• [WHAT THE EXERCISE ASKS]
Please give back the listing exactly, without any of its pictures.

• [DATA SEGMENT]
──────────

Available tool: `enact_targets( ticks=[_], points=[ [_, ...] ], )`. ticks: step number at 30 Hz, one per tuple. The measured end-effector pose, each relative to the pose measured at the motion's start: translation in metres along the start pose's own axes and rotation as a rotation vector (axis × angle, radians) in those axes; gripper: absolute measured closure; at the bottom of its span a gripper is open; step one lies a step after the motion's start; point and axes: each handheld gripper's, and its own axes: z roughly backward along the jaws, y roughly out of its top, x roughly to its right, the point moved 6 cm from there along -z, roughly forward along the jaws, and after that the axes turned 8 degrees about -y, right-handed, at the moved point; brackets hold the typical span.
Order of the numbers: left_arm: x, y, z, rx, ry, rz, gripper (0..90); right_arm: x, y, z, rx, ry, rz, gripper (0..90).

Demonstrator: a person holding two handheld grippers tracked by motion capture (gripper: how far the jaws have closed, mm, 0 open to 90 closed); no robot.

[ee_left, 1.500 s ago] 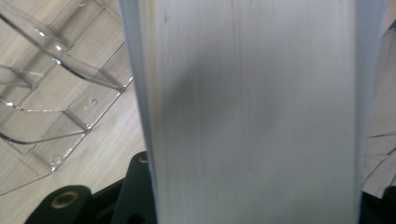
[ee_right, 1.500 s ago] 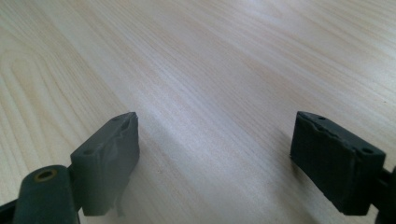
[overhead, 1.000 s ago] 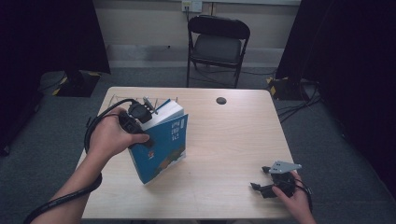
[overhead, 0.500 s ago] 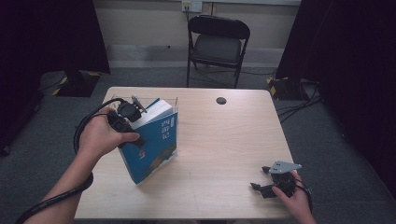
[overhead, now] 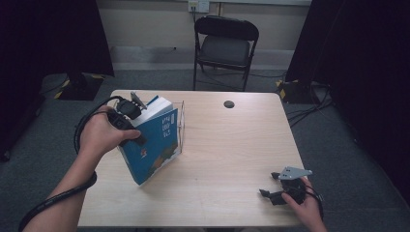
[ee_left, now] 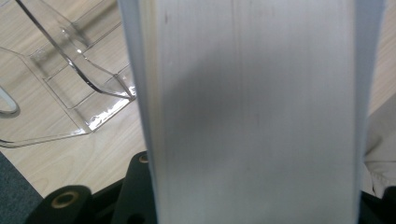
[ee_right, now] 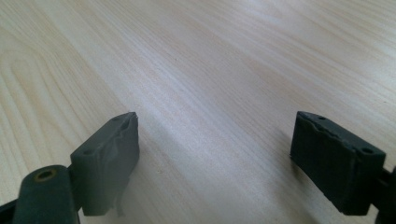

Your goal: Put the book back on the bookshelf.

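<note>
High view. The left gripper [overhead: 129, 116], pinching the top of a thick blue book [overhead: 155, 145], has carried it leftward and toward the back of the surface [overhead: 232, 159] over the last second, so that the book, tilted with its lower corner on the wood, now leans just beside the clear acrylic stand [overhead: 181, 126]. Judged from this, the book is being brought to the stand for slotting in; it is not yet seated. The cover is glossy, teal-blue, with white lettering; the page block is white. The surface is pale, matte wood-grain laminate with a small dark round cap [overhead: 228, 104] near its far edge. The right gripper [overhead: 271, 193] rests near the front right corner, unchanged from a second ago, well apart from the book. A black folding chair [overhead: 225, 43] stands beyond the surface.

Left gripper view. The book's page block [ee_left: 252, 112], smooth, cream-white and finely striated, stands between the two black jaws, which press on its covers. To its left lies the stand [ee_left: 70, 93]: transparent, hard, with a curved lip and flat base, glinting on the wood.

Right gripper view. The right gripper [ee_right: 215, 154] has its jaws spread wide with nothing between them; the pads [ee_right: 109, 154] are black, blocky and rubber-like, over bare wood grain.
</note>
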Motion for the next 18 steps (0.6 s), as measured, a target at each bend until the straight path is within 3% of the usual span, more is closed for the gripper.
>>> enact_targets(
  ticks=[6, 8, 14, 18],
  points=[
    [-0.008, 0.004, -0.001, -0.005, 0.012, 0.02, 61.8, 0.0, 0.0, 0.0, 0.0, 0.0, 0.0, 15.0],
    [-0.01, 0.006, -0.002, 0.013, 0.017, 0.049, 61.9, 0.0, 0.0, 0.0, 0.0, 0.0, 0.0, 15.0],
    [-0.013, 0.013, -0.001, 0.032, 0.011, 0.08, 61.9, 0.0, 0.0, 0.0, 0.0, 0.001, 0.001, 14.9],
    [-0.012, 0.019, -0.002, 0.025, 0.026, 0.074, 61.8, 0.0, 0.0, 0.0, 0.0, 0.001, 0.001, 14.9]
  ],
)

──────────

• [RESULT OF THE EXERCISE]
Available tool: `enact_targets( ticks=[_], points=[ [_, ...] ], )`. ticks: step number at 30 Hz, one per tuple. The measured end-effector pose, each relative to the pose measured at the motion's start: translation in metres along the start pose's own axes and rotation as a rotation vector (axis × angle, radians) in those axes; gripper: absolute measured closure; at the bottom of its span a gripper is open; step one lies a step after the motion's start; point and axes: each handheld gripper's, and its own axes: z roughly backward along the jaws, y roughly out of its top, x roughly to its right, the point moved 6 cm from there along -z, roughly forward along the jaws, and after that the axes turned 8 degrees about -y, right-handed, at the moved point; brackets hold the typical span.
Order of the numbers: left_arm: x, y, z, rx, ry, rz, gripper (0..90); right_arm: x, y, z, rx, ry, rz, gripper (0..90).

Demonstrator: a person holding two handheld grippers tracked by motion capture (gripper: how far the jaws have closed, mm, 0 open to 90 closed); no robot.

[ee_left, 1.500 s ago] 
[ee_right, 1.500 s ago] 
[overhead, 1.000 s ago] 
[overhead, 0.500 s ago] 
[overhead, now] 
[ee_left, now] 
[ee_right, now] 

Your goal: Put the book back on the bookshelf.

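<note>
High view. The left gripper [overhead: 129, 116], pinching the top of a thick blue book [overhead: 155, 145], has carried it leftward and toward the back of the surface [overhead: 232, 159] over the last second, so that the book, tilted with its lower corner on the wood, now leans just beside the clear acrylic stand [overhead: 181, 126]. Judged from this, the book is being brought to the stand for slotting in; it is not yet seated. The cover is glossy, teal-blue, with white lettering; the page block is white. The surface is pale, matte wood-grain laminate with a small dark round cap [overhead: 228, 104] near its far edge. The right gripper [overhead: 271, 193] rests near the front right corner, unchanged from a second ago, well apart from the book. A black folding chair [overhead: 225, 43] stands beyond the surface.

Left gripper view. The book's page block [ee_left: 252, 112], smooth, cream-white and finely striated, stands between the two black jaws, which press on its covers. To its left lies the stand [ee_left: 70, 93]: transparent, hard, with a curved lip and flat base, glinting on the wood.

Right gripper view. The right gripper [ee_right: 215, 154] has its jaws spread wide with nothing between them; the pads [ee_right: 109, 154] are black, blocky and rubber-like, over bare wood grain.
</note>
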Motion for the next 18 steps (0.6 s), as measured, a target at each bend until the straight path is within 3% of the usual span, more is closed for the gripper.
>>> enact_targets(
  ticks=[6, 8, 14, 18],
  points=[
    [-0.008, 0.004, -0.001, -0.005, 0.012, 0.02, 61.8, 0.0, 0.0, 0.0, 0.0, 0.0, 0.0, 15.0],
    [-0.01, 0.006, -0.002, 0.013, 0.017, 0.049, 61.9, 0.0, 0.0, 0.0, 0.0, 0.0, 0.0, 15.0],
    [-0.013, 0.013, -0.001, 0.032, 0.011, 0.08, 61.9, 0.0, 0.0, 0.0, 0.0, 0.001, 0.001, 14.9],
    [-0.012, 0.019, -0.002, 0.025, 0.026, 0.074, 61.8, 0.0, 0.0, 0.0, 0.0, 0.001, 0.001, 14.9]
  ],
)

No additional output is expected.